━━ DATA PROVIDED ━━

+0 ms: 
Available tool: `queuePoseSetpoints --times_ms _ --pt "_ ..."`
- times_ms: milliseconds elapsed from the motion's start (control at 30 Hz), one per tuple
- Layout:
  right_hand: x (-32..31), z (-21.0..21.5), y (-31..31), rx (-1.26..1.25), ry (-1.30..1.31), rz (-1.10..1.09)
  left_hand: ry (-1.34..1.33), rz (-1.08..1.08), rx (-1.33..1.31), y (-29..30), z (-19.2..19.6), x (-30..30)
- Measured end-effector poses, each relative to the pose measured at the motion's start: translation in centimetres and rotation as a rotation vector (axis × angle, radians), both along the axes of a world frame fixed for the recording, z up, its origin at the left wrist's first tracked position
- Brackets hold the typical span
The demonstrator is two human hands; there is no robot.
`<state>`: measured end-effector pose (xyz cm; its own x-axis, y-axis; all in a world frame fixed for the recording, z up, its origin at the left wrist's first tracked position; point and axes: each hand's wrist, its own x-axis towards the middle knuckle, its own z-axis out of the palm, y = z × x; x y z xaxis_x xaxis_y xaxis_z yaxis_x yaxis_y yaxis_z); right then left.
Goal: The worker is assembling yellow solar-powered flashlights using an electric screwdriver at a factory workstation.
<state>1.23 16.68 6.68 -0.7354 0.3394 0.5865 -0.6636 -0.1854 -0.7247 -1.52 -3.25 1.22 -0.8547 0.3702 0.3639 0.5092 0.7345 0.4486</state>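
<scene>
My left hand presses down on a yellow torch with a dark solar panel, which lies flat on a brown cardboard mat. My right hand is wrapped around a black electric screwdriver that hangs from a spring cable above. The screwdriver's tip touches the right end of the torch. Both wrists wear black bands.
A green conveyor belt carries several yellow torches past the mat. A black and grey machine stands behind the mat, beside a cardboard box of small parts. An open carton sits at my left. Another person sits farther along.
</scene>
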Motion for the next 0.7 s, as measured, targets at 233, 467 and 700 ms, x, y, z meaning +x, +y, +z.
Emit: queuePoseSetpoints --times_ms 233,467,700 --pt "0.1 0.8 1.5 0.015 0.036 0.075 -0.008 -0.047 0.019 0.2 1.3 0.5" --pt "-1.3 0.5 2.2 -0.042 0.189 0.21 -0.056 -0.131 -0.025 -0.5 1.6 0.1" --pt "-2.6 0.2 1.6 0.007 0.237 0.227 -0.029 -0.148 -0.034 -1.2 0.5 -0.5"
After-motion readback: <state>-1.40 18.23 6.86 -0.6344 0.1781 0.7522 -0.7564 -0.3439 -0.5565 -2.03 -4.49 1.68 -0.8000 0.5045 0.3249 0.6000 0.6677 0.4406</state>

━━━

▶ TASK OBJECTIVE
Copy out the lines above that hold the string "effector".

▶ RESPONSE TO THE TASK
- Measured end-effector poses, each relative to the pose measured at the motion's start: translation in centimetres and rotation as a rotation vector (axis × angle, radians), both along the axes of a world frame fixed for the recording, z up, its origin at the left wrist's first tracked position
`<state>`: measured end-effector pose (xyz cm; its own x-axis, y-axis; all in a world frame fixed for the recording, z up, its origin at the left wrist's first tracked position; point and axes: each hand's wrist, its own x-axis towards the middle knuckle, its own z-axis out of the palm, y = z × x; x y z xaxis_x xaxis_y xaxis_z yaxis_x yaxis_y yaxis_z); right then left.

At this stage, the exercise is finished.